=== PROVIDED MATERIAL ===
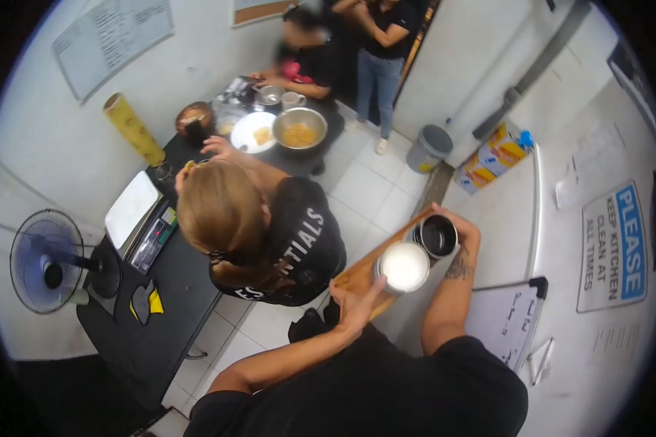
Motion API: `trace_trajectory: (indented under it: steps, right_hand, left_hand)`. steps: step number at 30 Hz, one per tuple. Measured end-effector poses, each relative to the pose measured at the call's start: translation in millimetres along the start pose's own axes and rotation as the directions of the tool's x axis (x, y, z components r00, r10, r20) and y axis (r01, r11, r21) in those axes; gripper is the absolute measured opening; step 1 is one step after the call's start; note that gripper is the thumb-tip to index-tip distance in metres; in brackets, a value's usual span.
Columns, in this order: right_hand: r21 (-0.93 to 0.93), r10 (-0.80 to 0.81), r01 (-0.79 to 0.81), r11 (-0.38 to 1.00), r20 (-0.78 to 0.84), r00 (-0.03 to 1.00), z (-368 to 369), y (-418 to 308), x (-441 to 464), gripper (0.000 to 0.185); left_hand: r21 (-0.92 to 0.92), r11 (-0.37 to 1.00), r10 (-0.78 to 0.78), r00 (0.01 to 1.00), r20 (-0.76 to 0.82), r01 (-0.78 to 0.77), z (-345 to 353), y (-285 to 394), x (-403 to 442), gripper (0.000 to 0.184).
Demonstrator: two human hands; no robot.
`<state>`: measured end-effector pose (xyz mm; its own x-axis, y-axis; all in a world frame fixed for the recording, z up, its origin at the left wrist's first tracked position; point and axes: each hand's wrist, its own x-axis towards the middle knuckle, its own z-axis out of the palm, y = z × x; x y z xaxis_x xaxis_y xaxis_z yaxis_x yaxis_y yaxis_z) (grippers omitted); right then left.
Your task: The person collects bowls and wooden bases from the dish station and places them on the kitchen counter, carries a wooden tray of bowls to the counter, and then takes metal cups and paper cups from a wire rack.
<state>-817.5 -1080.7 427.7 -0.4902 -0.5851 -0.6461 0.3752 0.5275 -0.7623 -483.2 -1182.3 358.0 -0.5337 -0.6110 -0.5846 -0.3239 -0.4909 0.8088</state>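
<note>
I carry a wooden tray [353, 278] in front of my body. My left hand [357, 307] is closed on its near left end, with the thumb stretched toward the white-filled container. My right hand [455, 224] curls around the far right end, its fingers partly hidden behind a dark container. Two round containers stand side by side on the tray. One [405, 266] is filled with something white, and the other [437, 236] looks black inside. What they contain I cannot make out.
Just ahead stands a person in a black shirt [291, 244] at a dark table [153, 328]. That table bears a scale [151, 237], a fan [55, 266], a steel bowl [299, 129] and a white plate [244, 138]. Two more people are farther back. A grey bin [430, 148] stands by the wall.
</note>
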Motion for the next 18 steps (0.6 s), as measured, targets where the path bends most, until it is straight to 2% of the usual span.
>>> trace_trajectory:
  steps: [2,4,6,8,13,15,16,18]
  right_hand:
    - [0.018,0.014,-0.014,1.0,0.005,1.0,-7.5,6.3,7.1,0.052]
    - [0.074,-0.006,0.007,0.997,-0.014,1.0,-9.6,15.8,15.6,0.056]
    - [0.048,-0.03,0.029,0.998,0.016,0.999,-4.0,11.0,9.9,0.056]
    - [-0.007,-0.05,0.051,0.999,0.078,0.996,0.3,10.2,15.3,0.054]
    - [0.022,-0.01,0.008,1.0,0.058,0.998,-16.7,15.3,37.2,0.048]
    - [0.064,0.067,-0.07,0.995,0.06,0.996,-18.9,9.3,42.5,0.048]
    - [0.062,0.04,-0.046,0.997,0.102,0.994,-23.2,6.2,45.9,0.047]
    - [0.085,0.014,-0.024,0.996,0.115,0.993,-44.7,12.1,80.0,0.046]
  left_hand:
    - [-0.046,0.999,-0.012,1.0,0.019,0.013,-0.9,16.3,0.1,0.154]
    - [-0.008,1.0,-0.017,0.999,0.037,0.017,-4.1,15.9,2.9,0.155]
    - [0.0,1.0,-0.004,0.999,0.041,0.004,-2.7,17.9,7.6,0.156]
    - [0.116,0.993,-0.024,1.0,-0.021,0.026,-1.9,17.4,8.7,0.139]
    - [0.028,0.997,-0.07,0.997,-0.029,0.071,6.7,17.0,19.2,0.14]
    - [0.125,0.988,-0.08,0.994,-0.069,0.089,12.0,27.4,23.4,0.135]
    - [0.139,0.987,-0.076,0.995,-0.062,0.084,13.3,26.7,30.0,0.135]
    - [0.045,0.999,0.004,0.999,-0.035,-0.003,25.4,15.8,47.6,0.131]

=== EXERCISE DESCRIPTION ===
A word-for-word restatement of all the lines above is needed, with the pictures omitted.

=== ANSWER TO THIS EXERCISE ===
Motion API: `trace_trajectory: (indented under it: steps, right_hand, left_hand)`. steps: step number at 30 Hz, one per tuple. Measured end-effector poses, each relative to the pose measured at the call's start: translation in millimetres along the start pose's own axes and rotation as the directions of the tool's x axis (x, y, z components r00, r10, r20) and y axis (r01, r11, r21) in those axes; gripper is the absolute measured opening; step 1 is one step after the call's start; note that gripper is the thumb-tip to index-tip distance in metres; in brackets, a value's usual span.
Columns, in this order: right_hand: r21 (-0.93 to 0.93), r10 (-0.80 to 0.81), r01 (-0.79 to 0.81), r11 (-0.38 to 1.00), r20 (-0.78 to 0.84), r00 (-0.03 to 1.00), z (-368 to 369), y (-418 to 308), x (-441 to 464), gripper (0.000 to 0.185); left_hand: r21 (-0.92 to 0.92), r11 (-0.37 to 1.00), r10 (-0.78 to 0.78), r00 (0.01 to 1.00), r20 (-0.76 to 0.82), r01 (-0.78 to 0.77), z (-345 to 353), y (-285 to 394), x (-403 to 442), gripper (0.000 to 0.184).
Demonstrator: two human hands; no robot.
`<state>`: measured end-effector pose (xyz mm; its own x-axis, y-axis; all in a world frame fixed for the recording, z up, its origin at the left wrist's first tracked position; point and axes: each hand's wrist, its own x-axis towards the middle knuckle, its own z-axis out of the palm, y = z × x; x y z xaxis_x xaxis_y xaxis_z yaxis_x yaxis_y yaxis_z) (grippers omitted); right then left.
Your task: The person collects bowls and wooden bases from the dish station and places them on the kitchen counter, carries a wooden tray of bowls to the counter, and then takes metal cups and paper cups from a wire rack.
<state>-817.5 -1080.7 427.7 -0.4902 -0.5851 -0.6461 0.3752 0.5275 -0.7623 -483.2 -1182.3 358.0 -0.5337 -0.6110 -0.5846 -0.3239 -0.4909 0.8088</state>
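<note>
I carry a wooden tray [353, 278] in front of my body. My left hand [357, 307] is closed on its near left end, with the thumb stretched toward the white-filled container. My right hand [455, 224] curls around the far right end, its fingers partly hidden behind a dark container. Two round containers stand side by side on the tray. One [405, 266] is filled with something white, and the other [437, 236] looks black inside. What they contain I cannot make out.
Just ahead stands a person in a black shirt [291, 244] at a dark table [153, 328]. That table bears a scale [151, 237], a fan [55, 266], a steel bowl [299, 129] and a white plate [244, 138]. Two more people are farther back. A grey bin [430, 148] stands by the wall.
</note>
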Motion for the next 18 steps (0.6 s), as measured, targets where the path bends most, until it is straight to 2% of the usual span.
>>> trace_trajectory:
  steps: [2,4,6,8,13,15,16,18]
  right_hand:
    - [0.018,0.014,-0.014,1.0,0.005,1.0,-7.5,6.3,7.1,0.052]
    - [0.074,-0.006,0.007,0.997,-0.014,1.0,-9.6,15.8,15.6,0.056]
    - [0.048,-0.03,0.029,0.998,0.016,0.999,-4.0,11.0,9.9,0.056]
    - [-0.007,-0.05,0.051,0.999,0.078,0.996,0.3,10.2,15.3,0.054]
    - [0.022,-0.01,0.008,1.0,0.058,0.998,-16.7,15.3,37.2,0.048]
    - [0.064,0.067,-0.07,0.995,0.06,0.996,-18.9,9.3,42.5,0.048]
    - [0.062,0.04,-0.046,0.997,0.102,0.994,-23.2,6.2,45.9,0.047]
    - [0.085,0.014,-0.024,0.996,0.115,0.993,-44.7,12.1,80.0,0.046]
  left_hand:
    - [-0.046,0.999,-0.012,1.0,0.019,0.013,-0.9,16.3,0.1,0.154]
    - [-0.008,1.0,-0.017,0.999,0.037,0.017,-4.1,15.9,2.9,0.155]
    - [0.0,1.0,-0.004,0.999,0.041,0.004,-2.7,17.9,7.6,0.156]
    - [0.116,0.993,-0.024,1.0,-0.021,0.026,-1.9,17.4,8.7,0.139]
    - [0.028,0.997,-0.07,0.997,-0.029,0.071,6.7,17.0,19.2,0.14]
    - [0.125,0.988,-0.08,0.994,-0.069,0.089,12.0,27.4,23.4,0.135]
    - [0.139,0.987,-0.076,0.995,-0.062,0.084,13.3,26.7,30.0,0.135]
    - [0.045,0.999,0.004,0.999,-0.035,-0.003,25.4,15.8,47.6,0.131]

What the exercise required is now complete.